In the entries below, find the line with "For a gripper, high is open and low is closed" and print exactly every line from there up to and including the line with "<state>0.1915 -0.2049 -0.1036", with no other lines.

....

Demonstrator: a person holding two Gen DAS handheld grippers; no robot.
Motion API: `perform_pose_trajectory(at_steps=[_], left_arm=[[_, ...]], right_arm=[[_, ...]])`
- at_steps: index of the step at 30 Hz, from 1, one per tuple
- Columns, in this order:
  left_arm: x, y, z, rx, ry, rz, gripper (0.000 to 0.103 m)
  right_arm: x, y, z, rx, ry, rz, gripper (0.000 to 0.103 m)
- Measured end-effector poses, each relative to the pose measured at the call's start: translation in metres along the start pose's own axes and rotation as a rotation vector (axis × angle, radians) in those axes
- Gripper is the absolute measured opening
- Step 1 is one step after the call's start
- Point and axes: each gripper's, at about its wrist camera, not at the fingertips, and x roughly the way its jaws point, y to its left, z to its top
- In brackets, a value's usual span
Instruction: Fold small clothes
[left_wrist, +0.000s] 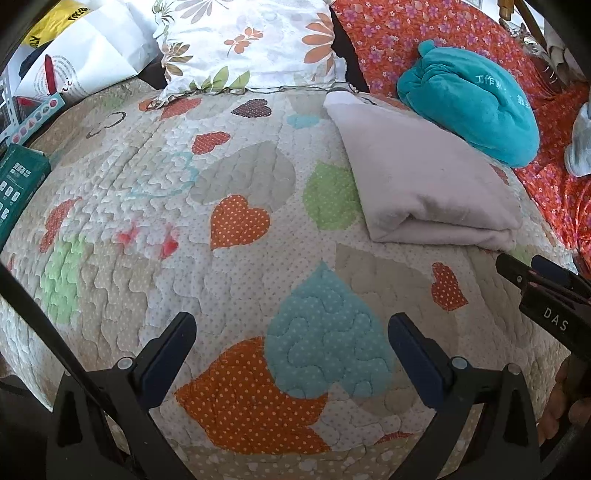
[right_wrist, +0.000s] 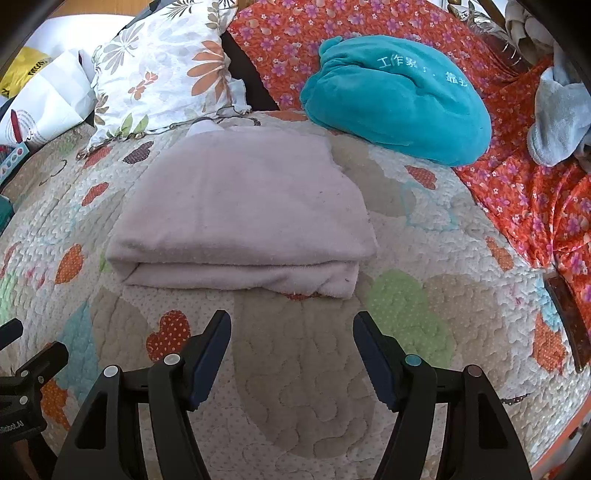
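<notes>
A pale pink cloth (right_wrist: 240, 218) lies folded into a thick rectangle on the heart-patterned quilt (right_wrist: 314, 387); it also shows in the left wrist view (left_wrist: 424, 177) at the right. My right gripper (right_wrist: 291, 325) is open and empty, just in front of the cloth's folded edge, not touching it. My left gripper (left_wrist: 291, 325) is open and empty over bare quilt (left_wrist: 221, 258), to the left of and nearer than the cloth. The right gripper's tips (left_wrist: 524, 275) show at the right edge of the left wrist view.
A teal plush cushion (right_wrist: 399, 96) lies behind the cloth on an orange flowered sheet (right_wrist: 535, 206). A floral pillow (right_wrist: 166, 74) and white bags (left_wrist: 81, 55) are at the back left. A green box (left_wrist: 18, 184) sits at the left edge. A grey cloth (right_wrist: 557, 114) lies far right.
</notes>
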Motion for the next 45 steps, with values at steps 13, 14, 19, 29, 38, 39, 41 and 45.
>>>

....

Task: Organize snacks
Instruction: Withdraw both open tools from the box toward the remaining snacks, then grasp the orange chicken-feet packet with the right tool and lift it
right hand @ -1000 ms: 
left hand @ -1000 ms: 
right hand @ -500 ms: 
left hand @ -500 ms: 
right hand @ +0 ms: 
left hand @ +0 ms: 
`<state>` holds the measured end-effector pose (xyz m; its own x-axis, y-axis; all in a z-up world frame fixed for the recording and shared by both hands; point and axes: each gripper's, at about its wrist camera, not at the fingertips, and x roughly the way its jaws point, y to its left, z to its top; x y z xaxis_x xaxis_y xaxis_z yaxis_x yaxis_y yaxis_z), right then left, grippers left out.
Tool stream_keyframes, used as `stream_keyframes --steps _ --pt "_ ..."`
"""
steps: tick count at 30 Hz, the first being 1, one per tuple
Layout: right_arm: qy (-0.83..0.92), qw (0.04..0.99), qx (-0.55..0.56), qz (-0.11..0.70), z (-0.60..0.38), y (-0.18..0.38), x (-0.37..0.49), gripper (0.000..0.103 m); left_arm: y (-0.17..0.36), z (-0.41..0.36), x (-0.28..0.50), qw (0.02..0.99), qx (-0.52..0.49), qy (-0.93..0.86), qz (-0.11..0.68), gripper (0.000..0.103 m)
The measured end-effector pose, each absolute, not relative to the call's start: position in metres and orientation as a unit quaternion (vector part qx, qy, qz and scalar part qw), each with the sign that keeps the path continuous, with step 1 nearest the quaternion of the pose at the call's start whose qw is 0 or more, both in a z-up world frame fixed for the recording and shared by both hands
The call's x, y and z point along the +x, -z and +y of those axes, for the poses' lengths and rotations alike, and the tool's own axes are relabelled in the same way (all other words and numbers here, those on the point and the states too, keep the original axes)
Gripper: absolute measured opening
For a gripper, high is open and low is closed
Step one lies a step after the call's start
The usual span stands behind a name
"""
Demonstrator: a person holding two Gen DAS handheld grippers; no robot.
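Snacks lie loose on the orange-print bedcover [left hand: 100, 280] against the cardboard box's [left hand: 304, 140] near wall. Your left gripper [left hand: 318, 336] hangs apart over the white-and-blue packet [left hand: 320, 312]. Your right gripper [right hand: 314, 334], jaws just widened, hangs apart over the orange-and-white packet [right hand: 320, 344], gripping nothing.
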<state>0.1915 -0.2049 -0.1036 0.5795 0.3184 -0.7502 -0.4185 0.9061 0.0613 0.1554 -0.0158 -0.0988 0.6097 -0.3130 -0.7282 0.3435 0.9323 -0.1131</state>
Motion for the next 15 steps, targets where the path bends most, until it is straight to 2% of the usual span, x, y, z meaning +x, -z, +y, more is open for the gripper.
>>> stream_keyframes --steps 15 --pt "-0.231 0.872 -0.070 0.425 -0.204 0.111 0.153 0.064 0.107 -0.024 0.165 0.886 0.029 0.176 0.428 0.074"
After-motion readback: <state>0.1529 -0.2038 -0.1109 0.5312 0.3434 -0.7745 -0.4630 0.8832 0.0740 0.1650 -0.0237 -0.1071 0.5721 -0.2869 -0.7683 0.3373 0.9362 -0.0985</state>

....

Exercise response:
For a gripper, high is open and low is closed
Step one lies a step after the call's start
The usual span stands behind a name
"""
Demonstrator: a person holding two Gen DAS handheld grippers; no robot.
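Snacks lie loose on the orange-print bedcover [left hand: 100, 280] against the cardboard box's [left hand: 304, 140] near wall. Your left gripper [left hand: 318, 336] hangs apart over the white-and-blue packet [left hand: 320, 312]. Your right gripper [right hand: 314, 334], jaws just widened, hangs apart over the orange-and-white packet [right hand: 320, 344], gripping nothing.
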<state>0.1915 -0.2049 -0.1036 0.5795 0.3184 -0.7502 -0.4185 0.9061 0.0613 0.1554 -0.0158 -0.0988 0.6097 -0.3130 -0.7282 0.3435 0.9323 -0.1131</state>

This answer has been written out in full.